Task details = Your answer should consist of the lines in the following data that contain "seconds".

----

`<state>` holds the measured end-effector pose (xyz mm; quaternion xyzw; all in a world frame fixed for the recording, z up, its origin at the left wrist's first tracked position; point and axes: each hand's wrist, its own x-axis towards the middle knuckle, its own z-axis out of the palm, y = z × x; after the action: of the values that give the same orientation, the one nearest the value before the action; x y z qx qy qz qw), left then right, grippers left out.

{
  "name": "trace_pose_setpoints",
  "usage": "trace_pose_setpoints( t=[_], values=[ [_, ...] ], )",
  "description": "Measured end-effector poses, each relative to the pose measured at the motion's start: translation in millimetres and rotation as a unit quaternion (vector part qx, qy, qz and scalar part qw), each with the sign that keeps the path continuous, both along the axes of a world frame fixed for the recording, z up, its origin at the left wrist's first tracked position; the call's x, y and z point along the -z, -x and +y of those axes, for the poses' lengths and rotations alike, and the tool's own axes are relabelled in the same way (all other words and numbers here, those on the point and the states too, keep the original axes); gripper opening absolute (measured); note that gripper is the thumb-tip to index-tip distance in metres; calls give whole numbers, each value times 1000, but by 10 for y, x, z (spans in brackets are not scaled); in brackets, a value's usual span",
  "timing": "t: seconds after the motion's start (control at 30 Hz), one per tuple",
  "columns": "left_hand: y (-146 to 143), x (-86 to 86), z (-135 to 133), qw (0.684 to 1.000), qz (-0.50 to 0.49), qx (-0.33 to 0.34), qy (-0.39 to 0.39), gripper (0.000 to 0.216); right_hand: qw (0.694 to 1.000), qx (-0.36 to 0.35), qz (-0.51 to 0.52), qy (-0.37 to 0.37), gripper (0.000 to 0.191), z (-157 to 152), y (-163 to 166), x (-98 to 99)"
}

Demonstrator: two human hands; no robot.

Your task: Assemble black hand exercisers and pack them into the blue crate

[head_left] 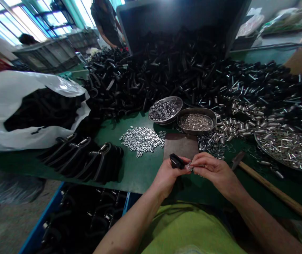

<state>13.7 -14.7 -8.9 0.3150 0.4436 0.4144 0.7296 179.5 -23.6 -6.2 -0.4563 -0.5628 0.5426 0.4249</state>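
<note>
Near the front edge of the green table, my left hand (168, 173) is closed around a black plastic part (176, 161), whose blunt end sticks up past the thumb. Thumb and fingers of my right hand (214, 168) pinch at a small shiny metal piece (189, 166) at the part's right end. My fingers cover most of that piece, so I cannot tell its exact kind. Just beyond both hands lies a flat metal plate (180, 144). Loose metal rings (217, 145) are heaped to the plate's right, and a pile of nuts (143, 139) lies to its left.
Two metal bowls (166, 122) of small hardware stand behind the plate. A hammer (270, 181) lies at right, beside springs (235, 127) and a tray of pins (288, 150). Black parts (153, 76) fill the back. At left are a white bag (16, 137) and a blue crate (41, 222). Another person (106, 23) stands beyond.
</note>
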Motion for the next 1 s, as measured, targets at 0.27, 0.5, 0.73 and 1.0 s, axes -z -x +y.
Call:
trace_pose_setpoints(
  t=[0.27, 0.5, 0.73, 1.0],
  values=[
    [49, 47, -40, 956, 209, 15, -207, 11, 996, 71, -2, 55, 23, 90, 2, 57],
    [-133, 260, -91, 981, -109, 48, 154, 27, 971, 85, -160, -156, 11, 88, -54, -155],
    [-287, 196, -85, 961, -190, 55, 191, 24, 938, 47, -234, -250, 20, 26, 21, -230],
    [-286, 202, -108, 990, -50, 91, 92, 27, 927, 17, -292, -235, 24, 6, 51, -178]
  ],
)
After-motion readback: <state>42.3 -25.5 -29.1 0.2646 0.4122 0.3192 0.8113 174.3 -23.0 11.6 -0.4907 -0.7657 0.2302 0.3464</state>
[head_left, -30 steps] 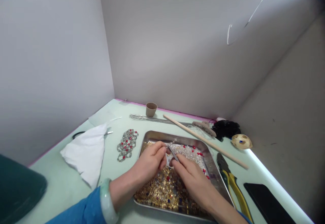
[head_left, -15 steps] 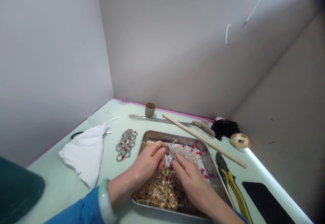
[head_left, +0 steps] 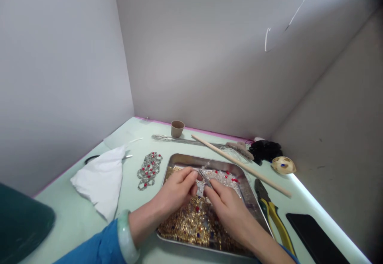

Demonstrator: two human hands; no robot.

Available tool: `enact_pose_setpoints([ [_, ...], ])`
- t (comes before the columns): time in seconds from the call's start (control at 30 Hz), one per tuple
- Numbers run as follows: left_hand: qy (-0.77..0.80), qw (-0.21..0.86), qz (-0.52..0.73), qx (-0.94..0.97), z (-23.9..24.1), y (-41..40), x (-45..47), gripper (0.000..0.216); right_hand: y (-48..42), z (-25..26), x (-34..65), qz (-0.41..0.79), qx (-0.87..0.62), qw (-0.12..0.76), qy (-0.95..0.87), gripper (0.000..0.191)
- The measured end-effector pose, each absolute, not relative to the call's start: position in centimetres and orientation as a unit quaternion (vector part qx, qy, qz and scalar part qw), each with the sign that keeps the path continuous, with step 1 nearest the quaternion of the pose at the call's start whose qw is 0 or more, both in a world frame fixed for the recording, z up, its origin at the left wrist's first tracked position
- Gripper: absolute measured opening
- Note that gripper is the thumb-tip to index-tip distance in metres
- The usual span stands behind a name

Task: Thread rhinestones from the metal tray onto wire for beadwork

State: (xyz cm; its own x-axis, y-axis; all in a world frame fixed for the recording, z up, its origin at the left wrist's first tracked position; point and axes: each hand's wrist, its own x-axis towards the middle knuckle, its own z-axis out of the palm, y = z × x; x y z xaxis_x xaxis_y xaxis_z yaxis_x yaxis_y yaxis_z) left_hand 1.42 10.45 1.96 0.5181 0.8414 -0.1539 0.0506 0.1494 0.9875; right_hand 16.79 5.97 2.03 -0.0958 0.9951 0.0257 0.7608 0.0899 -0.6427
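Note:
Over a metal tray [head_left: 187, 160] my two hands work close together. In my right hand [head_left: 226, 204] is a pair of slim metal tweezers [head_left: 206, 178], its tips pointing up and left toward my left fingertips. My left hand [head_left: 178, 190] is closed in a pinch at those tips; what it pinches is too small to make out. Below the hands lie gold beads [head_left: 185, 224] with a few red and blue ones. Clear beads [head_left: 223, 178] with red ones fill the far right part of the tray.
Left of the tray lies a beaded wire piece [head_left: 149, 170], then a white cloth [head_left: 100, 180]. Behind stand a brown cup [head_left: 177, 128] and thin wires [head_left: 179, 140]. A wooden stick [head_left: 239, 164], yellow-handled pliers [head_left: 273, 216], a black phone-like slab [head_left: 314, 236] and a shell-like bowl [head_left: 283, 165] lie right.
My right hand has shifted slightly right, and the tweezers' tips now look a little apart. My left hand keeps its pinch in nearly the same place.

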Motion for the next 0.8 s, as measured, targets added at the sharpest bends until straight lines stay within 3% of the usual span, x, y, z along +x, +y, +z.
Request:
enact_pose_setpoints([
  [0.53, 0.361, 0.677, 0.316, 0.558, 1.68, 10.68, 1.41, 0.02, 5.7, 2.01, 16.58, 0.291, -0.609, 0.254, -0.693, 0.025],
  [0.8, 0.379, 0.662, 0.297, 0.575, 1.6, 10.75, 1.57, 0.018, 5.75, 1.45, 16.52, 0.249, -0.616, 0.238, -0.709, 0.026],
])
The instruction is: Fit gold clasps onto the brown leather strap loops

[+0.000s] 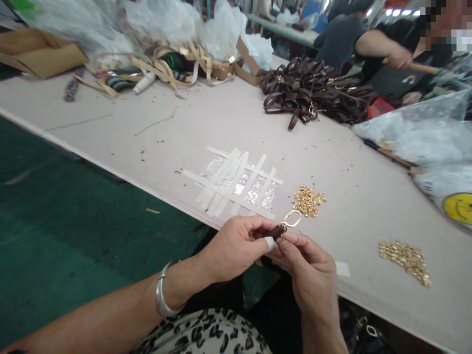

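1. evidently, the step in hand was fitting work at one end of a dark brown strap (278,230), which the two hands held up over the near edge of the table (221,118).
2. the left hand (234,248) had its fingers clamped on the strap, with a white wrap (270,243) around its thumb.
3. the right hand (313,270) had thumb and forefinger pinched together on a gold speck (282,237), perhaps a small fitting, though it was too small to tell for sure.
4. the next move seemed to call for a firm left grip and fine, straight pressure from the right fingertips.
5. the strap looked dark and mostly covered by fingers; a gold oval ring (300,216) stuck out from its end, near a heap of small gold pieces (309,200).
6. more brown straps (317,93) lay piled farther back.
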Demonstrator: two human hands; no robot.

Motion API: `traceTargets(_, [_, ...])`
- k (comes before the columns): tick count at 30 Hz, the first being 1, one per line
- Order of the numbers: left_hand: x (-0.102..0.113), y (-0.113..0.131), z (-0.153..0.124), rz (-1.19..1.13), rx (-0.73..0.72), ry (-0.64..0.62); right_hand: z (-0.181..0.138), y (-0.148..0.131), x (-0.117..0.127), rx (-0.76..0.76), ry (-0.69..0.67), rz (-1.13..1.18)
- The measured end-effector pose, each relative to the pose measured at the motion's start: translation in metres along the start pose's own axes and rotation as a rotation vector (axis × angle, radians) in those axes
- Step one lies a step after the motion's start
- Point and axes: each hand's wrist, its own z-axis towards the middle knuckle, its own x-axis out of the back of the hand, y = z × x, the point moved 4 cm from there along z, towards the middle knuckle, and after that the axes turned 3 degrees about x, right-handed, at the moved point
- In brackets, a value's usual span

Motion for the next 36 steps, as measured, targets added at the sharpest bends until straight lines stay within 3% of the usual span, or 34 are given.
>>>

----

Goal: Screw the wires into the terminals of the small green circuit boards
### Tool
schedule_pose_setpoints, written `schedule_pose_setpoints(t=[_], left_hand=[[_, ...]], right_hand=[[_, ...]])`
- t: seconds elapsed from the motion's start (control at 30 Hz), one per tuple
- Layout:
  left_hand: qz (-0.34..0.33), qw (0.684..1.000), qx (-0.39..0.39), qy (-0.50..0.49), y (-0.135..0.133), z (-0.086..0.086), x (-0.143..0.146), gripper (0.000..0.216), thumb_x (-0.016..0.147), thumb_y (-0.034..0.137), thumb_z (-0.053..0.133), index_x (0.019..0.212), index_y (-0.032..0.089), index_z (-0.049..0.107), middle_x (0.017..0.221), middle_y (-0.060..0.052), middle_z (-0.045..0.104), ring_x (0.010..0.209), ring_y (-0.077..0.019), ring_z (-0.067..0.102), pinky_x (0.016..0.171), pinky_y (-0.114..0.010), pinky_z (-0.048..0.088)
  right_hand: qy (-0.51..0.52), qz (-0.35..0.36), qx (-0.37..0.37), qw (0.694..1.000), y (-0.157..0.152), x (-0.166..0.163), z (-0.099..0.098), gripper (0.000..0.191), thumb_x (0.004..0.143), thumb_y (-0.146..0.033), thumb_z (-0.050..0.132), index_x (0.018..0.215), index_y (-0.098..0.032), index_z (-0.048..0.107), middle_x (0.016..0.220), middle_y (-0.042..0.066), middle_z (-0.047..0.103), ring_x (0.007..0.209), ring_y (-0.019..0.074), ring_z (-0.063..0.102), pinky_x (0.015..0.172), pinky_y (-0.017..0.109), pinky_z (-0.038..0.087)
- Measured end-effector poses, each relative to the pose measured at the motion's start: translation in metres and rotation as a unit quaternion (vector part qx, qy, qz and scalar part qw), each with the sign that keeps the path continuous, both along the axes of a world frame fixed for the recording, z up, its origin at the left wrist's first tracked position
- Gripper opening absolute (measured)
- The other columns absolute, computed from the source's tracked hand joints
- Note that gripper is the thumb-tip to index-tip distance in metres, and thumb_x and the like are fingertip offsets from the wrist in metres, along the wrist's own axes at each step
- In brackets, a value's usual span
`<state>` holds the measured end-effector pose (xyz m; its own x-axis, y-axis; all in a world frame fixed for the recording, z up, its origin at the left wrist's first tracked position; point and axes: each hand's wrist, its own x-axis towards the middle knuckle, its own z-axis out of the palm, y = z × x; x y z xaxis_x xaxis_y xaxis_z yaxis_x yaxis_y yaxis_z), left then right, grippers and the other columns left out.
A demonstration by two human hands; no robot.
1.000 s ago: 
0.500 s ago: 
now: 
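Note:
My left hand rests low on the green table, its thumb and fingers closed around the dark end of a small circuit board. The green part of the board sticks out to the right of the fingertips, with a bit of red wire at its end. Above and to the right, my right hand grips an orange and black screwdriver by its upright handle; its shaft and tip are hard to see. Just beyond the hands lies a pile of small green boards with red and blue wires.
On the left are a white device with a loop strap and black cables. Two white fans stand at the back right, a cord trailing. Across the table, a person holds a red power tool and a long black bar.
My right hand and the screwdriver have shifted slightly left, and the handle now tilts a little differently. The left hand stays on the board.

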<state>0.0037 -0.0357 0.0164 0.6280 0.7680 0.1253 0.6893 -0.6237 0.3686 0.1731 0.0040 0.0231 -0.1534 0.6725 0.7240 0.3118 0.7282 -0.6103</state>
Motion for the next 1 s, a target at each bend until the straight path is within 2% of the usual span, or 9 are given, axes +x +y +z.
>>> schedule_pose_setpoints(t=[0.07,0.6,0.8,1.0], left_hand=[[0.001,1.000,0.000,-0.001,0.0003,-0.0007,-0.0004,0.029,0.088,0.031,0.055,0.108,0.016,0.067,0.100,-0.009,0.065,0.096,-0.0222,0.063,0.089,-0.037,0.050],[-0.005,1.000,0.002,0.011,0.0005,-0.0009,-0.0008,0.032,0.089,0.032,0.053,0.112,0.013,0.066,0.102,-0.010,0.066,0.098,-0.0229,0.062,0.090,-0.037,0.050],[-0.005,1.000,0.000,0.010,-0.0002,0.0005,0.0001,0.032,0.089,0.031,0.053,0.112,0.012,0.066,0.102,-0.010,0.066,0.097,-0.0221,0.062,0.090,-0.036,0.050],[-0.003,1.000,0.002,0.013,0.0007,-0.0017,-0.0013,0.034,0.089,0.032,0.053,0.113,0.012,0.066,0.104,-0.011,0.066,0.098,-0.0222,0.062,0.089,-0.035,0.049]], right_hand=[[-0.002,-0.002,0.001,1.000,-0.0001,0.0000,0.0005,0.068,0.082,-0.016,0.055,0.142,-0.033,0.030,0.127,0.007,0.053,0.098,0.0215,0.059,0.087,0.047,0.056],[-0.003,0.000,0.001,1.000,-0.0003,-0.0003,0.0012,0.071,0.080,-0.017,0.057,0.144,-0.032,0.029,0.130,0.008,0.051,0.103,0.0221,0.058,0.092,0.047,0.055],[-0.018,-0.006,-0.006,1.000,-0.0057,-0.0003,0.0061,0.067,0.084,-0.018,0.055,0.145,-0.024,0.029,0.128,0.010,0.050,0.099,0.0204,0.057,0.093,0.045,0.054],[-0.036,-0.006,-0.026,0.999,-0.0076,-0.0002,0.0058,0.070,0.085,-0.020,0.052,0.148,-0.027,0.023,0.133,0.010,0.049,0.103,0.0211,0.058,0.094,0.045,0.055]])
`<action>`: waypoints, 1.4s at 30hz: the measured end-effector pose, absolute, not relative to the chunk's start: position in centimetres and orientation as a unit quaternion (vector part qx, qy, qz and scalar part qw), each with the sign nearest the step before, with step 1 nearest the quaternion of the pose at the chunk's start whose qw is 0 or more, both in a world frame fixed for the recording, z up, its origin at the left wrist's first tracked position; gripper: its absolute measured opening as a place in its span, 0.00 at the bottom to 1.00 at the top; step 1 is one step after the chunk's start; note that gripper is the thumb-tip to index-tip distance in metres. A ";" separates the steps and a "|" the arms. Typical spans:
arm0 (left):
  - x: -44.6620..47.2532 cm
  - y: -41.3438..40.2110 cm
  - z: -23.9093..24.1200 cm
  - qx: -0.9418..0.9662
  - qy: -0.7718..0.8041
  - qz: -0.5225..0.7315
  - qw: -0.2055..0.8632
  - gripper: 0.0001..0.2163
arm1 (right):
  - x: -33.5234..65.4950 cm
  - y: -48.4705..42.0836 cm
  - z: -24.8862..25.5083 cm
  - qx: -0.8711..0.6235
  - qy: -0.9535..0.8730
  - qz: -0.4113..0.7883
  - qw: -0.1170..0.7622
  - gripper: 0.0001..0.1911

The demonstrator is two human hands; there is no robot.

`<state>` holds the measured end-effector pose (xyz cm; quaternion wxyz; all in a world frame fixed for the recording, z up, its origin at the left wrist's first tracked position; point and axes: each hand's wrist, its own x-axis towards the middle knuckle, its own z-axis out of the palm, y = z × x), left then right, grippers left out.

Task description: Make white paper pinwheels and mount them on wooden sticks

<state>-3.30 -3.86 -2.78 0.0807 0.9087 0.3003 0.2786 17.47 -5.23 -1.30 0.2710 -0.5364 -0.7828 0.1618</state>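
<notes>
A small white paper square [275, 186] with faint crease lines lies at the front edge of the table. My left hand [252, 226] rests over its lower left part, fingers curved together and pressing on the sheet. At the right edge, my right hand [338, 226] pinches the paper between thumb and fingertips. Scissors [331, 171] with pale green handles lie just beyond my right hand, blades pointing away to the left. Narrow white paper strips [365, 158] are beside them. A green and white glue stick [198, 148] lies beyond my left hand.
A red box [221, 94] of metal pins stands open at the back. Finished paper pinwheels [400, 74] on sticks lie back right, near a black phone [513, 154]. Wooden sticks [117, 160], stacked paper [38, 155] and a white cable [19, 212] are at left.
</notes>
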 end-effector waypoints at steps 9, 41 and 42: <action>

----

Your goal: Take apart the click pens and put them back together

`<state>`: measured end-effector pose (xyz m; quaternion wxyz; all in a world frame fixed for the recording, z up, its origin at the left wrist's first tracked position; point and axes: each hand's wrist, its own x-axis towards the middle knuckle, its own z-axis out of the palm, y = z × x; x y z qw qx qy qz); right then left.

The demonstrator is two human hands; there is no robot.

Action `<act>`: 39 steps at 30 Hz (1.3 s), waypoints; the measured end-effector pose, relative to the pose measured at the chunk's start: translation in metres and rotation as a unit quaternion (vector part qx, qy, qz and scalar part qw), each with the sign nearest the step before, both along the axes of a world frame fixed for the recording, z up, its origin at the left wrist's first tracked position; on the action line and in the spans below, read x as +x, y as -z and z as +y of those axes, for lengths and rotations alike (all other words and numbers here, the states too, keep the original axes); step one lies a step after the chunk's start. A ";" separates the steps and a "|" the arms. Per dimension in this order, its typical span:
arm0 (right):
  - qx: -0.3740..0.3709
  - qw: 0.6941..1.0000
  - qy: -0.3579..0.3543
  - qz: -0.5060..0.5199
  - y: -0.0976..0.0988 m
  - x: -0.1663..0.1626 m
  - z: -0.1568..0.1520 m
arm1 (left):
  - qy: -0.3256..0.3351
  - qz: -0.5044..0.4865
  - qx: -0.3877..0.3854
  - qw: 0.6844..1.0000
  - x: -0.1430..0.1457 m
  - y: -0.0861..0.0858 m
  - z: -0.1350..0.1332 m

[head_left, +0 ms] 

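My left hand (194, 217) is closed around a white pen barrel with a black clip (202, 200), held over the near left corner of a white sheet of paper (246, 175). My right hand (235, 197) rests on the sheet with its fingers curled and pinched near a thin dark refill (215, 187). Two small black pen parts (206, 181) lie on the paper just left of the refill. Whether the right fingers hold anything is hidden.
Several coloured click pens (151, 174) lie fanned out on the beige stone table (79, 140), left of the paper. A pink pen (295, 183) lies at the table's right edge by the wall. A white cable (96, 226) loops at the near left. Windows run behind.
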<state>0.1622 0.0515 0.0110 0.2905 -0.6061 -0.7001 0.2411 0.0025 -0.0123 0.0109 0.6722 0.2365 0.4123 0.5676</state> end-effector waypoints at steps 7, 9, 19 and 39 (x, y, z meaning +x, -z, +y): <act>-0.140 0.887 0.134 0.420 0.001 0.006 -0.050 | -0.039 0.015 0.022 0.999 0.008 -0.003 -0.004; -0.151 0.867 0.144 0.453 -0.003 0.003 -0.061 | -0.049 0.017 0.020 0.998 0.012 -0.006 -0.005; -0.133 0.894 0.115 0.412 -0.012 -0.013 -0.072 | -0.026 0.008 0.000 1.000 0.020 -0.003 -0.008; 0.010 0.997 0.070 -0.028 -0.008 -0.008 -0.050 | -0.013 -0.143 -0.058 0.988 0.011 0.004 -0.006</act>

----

Your response =
  "timing": "t: seconds after the motion's start (control at 30 Hz), one per tuple",
- t (comes before the columns): time in seconds from the call's start (control at 30 Hz), one per tuple
- t: seconds elapsed from the motion's start (control at 30 Hz), one per tuple

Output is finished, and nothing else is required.